La planète dont il est question, Garance, est d’abord peuplée par quelques pionniers, et un sectateur de l’Eglise de la dispersion des âmes, véritable gourou désireux de générer par FIV une nouvelle souche de l’humanité (« Site Alpha »). C’est d’ailleurs par un de ses disciples, ayant réussi à se libérer de son emprise, que les pionniers découvrent que Garance présente un intérêt économique, localisé non dans son sous-sol, mais dans sa faune : les caliciers, sortes d’arbres-coraux, végétation dominante de la planète, abritent en effet des métaux exploitables. Dans « Colonie légère », qui se déroule alors que le principal personnage de la précédente nouvelle est devenu un vieillard, les premières divisions sérieuses apparaissent au sein de la colonie, puisqu’émergent des autonomistes et surtout les Véritables, qui n’ont pas hésité à remanier leur ADN afin de s’intégrer à l’écosystème de Garance. La dissidence vient ensuite des artistes, désireux de secouer le conformisme ambiant, mais qui se retrouvent finalement déportés (« Colonie lourde »). Mais le point culminant de ces oppositions grandissantes a lieu à la fin de « La clairière des dieux bruyants », centré sur les Pilas, la forme de vie autochtone la plus intelligente, lorsque pour les préserver, un groupuscule religieux détruit le magnétolanceur, seul moyen d’expédier dans l’espace les matières premières recueillies sur Garance. Dès lors, la colonie ne cesse de décliner et de s’entredéchirer, au point de pousser la DemeTer, l’entreprise propriétaire de l’exploitation de Garance, à envoyer un médiateur afin d’apaiser les tensions et de trouver une solution profitable à tous (« Déclinopole »). Seul de rares marginaux feront le choix de demeurer sur Garance, en un destin bridé (« Zone O »).

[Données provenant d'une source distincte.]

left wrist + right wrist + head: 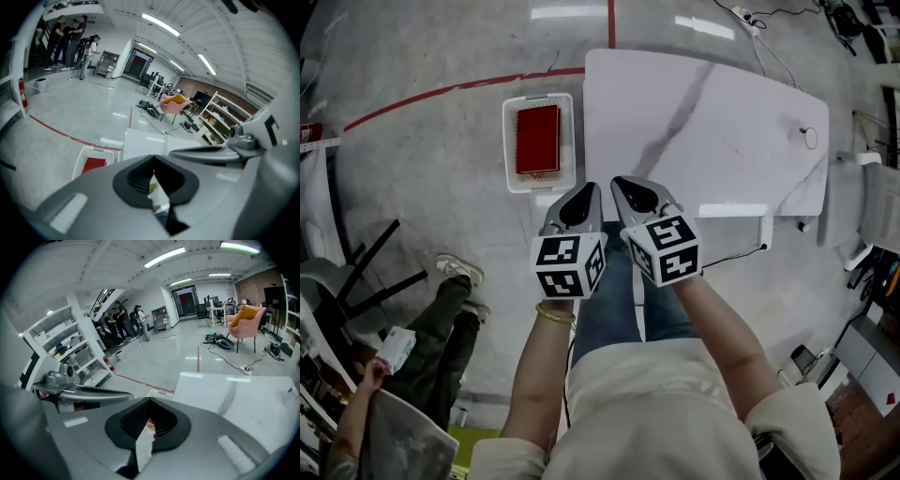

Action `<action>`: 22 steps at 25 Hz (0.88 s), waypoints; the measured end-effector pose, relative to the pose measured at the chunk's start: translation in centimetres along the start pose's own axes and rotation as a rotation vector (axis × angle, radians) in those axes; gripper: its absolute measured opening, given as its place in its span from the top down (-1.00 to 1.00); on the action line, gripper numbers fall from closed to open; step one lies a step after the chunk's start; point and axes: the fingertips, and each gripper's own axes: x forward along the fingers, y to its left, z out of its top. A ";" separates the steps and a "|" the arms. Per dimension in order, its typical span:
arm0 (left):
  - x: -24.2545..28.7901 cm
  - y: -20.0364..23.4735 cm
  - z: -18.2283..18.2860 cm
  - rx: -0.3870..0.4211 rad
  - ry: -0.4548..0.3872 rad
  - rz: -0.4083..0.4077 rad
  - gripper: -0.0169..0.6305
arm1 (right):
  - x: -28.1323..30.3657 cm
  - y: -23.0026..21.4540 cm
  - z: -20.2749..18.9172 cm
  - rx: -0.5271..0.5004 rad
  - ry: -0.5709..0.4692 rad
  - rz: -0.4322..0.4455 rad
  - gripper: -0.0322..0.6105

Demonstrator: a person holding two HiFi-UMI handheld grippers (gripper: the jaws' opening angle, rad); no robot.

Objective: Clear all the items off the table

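Grey polished concrete floor (422, 159), crossed by a red painted line (459, 86), fills the left of the head view. A seated person in dark trousers (441, 347) is there, at about 8 o'clock from the grippers, beside black chair legs (370, 267). Right of that, a white rectangular plastic bin (510, 141) stands on the floor, just beside the left edge of the white marble-patterned tabletop (722, 122). Inside the bin a flat red rectangular item (538, 139) lies face up and covers most of the bottom. That item is at roughly 11 o'clock from the left gripper (581, 197), near it but apart. The left gripper shows in front of the table's near-left corner, pointing toward 12 o'clock and downward, with its jaws pressed together. Its own view shows the dark pads meeting in a V, with only a thin pale sliver at the seam, which I cannot identify. Just beside it at 3 o'clock, the right gripper (634, 194) is held roughly parallel, its jaws likewise closed tight, with the same unidentifiable pale sliver at the seam. Further right, at about 2 o'clock from the right gripper, a small round white ring (810, 139) sits near the tabletop's far-right end.
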 end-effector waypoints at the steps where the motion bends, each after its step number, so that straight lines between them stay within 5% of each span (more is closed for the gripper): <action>1: 0.2 -0.7 0.2 0.014 0.005 -0.011 0.92 | -0.5 -0.3 0.1 0.006 -0.005 -0.003 0.90; 10: 0.9 -7.8 1.6 0.095 0.012 -0.051 0.92 | -6.5 -4.7 1.2 0.023 -0.057 -0.033 0.90; 22: 3.3 -18.8 -0.1 0.111 0.004 -0.072 0.92 | -15.9 -13.7 -1.9 0.047 -0.100 -0.084 0.90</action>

Lum’en, c’est d’abord un plaisir de lecture et de dépaysement, tant Laurent Genefort réussit à nous décrire un monde exotique, sans être totalement autre, un écosystème parfaitement réaliste et convaincant sur le plan scientifique. Mais Lum’en, c’est aussi, au-delà de la critique des fanatismes religieux et des problèmes générés par la colonisation, une parabole sur notre monde actuel. Les humains qui s’installent sur Garance sont en effet obnubilés par le développement économique -ils sont d’ailleurs sous la tutelle des multimondiales, équivalent spatial des transnationales-, au point de s’isoler face à toutes les tentatives de développement autogéré ou d’empathie vis-à-vis de l’écosystème de Garance. La destruction aveugle de cette nature conduit alors au déclin, reflet direct de la Terre en proie à un réchauffement climatique loin de décroître… D’autant qu’ici, en lieu et place de Gaïa, se trouve le Lum’en du titre, une entité extra-terrestre échouant à entrer en contact avec l’humanité, et qui finira par épauler les Pilas dans leur développement civilisationnel. Sans être un chef d’œuvre, car relativement linéaire voire scolaire dans son déroulement, sa narration, Lum’en est une variation réussie sur le thème de la colonisation spatiale.